寄生バエの幼虫が囲蛹になってから11日目のこと。
囲蛹を入れた容器を見ると,ハエが一匹飛び回っていました。囲蛹に見合った大型のハエです。それまで入っていたカプセルの先には,出てきた穴がぽっかり開いて,蓋がかろうじて取り残されていました。
このハエが寄生バエなのです。ハエのことなので,盛んに動き回り,チャンスがあれば容器から逃げ出そうとします。それで,撮影するのは容易ではありません。プラスチック容器の壁の向こうにとまったハエを写したのですが,壁越しでは像が曇ってしまい,結局満足のゆく画像を得ることはできませんでした。
それで,今度は冷却作戦をとりました。短時間冷蔵庫に入れて,動きを鈍らせる策です。これは効を奏しました。口器を掃除するしぐさも撮れました。

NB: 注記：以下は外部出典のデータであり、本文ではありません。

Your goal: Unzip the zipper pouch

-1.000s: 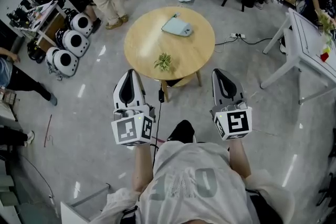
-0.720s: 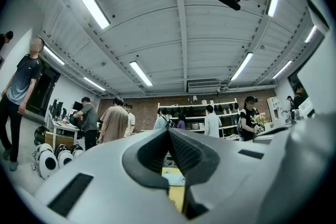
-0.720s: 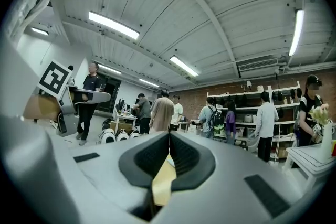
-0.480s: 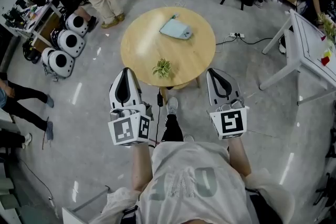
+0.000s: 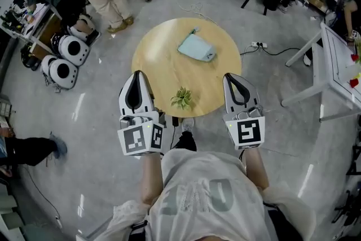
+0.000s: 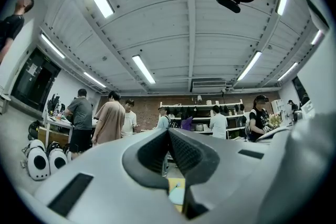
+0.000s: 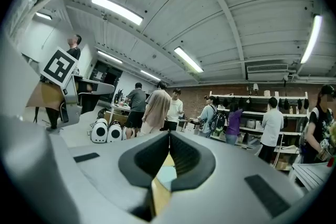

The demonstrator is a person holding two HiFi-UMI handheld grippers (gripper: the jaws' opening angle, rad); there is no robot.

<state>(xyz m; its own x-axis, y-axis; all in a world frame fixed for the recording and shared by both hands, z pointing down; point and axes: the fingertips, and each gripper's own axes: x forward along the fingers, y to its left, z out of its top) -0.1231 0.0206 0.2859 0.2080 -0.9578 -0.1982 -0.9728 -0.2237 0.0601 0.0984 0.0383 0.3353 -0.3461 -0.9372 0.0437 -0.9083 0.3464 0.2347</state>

横から撮ると,全体のすがたがはっきりしています。棘の荒々しさが際立っています。
さて,このハエの正体のことです。詳しくはわかりませんが,ニクバエ科の一つであることはまず間違いなさそうです。蛹の腹部に寄生していたことを考え合わせると,辻褄が合います。
それにしても,ツマグロヒョウモンの体内に,どの時期に,どのようにして産み付けられたものなのでしょうか。残念ながら,この疑問が解けるヒントは得られていません。